> INSTRUCTIONS TO FOLLOW
Look below for the lines from the one with "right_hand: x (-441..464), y" to the one with "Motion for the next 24", and copy exactly those lines, both ends included.

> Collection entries
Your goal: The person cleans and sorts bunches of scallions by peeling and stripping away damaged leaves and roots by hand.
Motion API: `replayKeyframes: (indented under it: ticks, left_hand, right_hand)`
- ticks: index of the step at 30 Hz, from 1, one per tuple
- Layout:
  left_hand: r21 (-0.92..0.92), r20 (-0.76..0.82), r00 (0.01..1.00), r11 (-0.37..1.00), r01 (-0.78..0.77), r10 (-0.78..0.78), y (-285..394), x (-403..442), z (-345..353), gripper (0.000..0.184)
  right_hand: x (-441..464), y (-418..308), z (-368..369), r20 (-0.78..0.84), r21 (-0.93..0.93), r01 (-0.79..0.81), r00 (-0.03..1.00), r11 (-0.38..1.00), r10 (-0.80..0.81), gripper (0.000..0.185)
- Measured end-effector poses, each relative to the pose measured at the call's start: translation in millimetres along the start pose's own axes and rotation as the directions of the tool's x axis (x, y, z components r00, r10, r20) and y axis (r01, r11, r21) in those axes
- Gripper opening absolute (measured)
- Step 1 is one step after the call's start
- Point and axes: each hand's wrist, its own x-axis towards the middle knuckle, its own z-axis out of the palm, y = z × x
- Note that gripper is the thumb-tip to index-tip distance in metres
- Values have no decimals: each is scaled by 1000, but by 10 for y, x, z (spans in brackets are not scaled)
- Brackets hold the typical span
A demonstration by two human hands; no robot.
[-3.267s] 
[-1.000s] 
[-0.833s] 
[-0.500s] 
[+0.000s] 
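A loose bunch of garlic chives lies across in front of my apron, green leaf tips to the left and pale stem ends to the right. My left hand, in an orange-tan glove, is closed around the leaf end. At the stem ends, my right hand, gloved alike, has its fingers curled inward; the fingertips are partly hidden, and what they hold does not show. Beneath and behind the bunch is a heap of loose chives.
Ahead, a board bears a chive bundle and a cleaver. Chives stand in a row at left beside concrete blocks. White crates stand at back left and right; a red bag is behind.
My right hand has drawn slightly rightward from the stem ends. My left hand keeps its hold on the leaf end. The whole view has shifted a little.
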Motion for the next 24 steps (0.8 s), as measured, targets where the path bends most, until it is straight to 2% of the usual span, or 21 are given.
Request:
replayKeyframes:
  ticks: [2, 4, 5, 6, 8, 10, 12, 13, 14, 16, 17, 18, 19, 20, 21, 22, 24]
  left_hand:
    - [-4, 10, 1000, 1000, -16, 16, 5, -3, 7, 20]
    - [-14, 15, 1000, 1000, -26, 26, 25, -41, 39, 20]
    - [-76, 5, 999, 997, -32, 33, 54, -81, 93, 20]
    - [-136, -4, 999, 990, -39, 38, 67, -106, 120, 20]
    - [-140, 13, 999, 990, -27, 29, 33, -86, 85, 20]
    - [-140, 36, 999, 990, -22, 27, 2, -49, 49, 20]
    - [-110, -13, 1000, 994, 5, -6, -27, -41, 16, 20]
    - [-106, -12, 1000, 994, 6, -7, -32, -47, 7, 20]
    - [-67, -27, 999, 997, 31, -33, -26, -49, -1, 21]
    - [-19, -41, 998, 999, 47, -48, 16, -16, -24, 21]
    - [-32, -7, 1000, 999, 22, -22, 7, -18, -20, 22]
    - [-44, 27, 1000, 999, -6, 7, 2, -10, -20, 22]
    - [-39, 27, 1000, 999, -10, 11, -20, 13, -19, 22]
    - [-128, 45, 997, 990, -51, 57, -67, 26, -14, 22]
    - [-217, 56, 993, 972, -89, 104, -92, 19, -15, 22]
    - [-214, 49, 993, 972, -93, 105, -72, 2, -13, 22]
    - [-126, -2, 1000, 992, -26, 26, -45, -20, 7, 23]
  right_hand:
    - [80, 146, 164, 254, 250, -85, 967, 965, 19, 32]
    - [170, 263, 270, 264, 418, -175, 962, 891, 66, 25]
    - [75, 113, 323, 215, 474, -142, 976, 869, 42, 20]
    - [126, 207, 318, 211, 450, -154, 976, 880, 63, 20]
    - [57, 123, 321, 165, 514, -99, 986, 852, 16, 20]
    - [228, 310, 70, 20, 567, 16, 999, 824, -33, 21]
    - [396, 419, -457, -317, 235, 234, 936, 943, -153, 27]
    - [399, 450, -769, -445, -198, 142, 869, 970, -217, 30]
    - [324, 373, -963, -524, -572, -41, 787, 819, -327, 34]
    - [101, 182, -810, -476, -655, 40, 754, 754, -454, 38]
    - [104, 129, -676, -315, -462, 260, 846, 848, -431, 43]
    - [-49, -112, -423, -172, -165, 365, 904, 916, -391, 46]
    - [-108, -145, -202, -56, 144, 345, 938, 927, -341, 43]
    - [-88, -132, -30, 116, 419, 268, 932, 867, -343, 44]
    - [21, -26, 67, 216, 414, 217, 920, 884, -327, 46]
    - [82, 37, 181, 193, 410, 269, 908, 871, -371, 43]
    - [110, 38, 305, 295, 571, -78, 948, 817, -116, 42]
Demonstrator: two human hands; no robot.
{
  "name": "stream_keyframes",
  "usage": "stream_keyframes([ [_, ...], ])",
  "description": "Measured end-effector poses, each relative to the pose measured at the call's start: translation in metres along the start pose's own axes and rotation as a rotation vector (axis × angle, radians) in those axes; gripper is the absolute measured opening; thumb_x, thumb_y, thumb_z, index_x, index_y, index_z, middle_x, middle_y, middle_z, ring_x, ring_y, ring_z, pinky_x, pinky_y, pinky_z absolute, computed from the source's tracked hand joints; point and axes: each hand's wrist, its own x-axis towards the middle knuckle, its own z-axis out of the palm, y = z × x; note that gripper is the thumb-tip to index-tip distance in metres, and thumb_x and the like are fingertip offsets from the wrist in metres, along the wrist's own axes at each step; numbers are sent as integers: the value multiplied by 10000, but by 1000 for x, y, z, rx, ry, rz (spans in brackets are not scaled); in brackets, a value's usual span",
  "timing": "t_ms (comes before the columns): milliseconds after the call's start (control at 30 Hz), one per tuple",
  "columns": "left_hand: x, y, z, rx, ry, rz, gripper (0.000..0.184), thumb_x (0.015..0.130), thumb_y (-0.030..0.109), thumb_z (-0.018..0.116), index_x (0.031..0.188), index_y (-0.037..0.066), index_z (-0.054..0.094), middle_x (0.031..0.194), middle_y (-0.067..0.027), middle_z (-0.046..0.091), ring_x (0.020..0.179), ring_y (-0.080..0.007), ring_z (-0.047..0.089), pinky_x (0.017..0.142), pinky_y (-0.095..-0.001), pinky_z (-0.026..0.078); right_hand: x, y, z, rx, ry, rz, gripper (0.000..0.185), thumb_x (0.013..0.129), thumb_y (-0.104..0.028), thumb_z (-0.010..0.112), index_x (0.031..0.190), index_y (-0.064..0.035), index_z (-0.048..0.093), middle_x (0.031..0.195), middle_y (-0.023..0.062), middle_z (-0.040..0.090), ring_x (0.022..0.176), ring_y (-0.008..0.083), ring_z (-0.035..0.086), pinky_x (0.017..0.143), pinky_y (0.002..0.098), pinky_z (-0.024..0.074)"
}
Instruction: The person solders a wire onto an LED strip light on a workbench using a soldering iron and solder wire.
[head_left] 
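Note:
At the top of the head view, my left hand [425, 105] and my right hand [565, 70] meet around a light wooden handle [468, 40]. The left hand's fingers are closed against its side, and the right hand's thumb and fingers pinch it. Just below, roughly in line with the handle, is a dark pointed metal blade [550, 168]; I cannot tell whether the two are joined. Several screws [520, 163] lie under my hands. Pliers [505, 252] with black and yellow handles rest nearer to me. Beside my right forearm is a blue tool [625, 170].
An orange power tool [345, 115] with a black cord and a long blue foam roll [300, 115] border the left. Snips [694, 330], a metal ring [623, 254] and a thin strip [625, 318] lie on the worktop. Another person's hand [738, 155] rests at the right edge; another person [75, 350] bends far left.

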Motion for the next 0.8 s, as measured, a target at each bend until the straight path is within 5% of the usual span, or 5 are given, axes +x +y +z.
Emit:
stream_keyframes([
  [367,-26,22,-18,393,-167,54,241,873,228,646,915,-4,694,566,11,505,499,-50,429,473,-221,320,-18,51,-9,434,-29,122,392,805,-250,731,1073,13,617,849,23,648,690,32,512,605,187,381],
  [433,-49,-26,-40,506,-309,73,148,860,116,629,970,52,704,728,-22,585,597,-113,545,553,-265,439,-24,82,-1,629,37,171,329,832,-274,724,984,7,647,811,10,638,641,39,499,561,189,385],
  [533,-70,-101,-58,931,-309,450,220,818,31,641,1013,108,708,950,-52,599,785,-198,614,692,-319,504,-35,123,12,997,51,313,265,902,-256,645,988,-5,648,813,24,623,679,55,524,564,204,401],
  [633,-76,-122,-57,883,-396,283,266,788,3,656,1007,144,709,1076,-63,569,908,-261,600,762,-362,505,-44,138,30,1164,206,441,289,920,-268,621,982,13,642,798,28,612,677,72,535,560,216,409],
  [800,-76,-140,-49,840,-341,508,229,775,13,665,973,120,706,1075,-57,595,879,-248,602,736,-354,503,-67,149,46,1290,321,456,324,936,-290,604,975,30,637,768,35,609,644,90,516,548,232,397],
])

> ANSWER TO THIS PROBLEM
  right_hand: x (-441..464), y (-418..308), z (-368..369), r20 (-0.78..0.84), r21 (-0.93..0.93), r01 (-0.79..0.81), r00 (-0.03..1.00), r11 (-0.38..1.00), r10 (-0.80..0.81), gripper (0.000..0.185)
- Measured end-effector poses, each relative to the pose measured at the call's start: translation in millimetres along the start pose's own axes and rotation as the directions of the tool's x axis (x, y, z components r00, r10, r20) and y axis (r01, r11, r21) in those axes
- Gripper opening absolute (measured)
- Step 1 is one step after the call's start
- Point and axes: each hand's wrist, its own x-axis towards the middle knuckle, its own z-axis out of the palm, y = z × x
- Note that gripper is the thumb-tip to index-tip distance in metres
- Values have no decimals: each is scaled by 1000, but by 10 for y, x, z (spans in brackets are not scaled)
- Brackets hold the typical span
A demonstration by two human hands; no robot.
[-3.267s] 
[-1.000s] 
[-0.833s] 
[-0.500s] 
[+0.000s] 
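A loose bunch of garlic chives lies across in front of my apron, green leaf tips to the left and pale stem ends to the right. My left hand, in an orange-tan glove, is closed around the leaf end. At the stem ends, my right hand, gloved alike, has its fingers curled inward; the fingertips are partly hidden, and what they hold does not show. Beneath and behind the bunch is a heap of loose chives.
Ahead, a board bears a chive bundle and a cleaver. Chives stand in a row at left beside concrete blocks. White crates stand at back left and right; a red bag is behind.
My right hand has drawn slightly rightward from the stem ends. My left hand keeps its hold on the leaf end. The whole view has shifted a little.
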Motion for the next 24 steps (0.8 s), as measured, targets where the path bends most, until it is straight to 2% of the usual span, or 21 are given.

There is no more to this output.